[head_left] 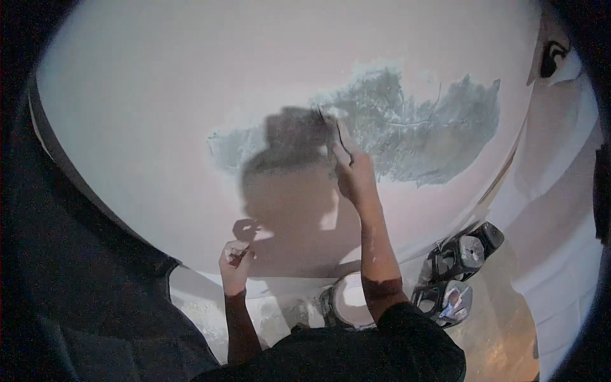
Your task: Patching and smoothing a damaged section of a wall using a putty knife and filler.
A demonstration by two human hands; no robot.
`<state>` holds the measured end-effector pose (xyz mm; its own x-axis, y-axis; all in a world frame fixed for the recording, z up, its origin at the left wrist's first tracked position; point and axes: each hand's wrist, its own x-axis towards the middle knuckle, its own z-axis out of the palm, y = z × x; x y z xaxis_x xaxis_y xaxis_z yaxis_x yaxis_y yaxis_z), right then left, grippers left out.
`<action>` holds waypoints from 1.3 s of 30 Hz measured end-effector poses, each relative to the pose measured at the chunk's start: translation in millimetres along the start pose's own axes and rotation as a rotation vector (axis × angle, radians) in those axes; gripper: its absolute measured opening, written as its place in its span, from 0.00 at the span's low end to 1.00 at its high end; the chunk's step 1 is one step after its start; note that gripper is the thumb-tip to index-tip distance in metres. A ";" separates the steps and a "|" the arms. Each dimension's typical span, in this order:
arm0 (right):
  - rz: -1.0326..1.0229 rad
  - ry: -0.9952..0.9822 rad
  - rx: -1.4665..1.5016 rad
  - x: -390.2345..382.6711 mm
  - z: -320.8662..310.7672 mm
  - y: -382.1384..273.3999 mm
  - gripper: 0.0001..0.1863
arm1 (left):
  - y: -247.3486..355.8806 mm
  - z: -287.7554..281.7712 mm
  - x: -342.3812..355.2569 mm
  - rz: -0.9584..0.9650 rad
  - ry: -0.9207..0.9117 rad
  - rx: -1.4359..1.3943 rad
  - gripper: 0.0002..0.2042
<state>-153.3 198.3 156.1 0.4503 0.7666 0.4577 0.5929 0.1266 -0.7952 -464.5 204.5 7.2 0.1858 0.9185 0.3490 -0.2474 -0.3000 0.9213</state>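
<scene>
In front of me is a pale pinkish-white wall (pixel 159 76) with a long, ragged grey patch (pixel 439 146) smeared across it, whitish at the edges. My right hand (pixel 356 172) is raised to the patch, closed around what looks like a putty knife (pixel 323 116). Its thin blade shows nearly edge-on and appears to touch the wall; the hand covers most of the handle. Lower down and to the left, my left hand (pixel 235 261) is held up near the wall with fingers curled in. Whether anything small sits in those fingers is hidden.
Below the wall stands a round bucket (pixel 354 300) with pale contents, by my right elbow. Two black stools (pixel 471 252) are at the lower right; the nearer stool (pixel 455 304) carries smeared items. White sheeting (pixel 560 191) hangs right, dark cloth (pixel 95 274) left. My shadow falls across the wall.
</scene>
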 end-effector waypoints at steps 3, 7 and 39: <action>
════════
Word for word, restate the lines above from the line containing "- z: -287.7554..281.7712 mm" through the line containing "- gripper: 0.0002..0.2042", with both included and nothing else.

TASK OUTPUT:
  - z: -287.7554..281.7712 mm
  - x: -342.3812..355.2569 mm
  - rz: -0.9584..0.9650 rad
  - ry: -0.9207..0.9117 rad
  - rx: -1.4359..1.3943 rad
  - gripper: 0.0002..0.2042

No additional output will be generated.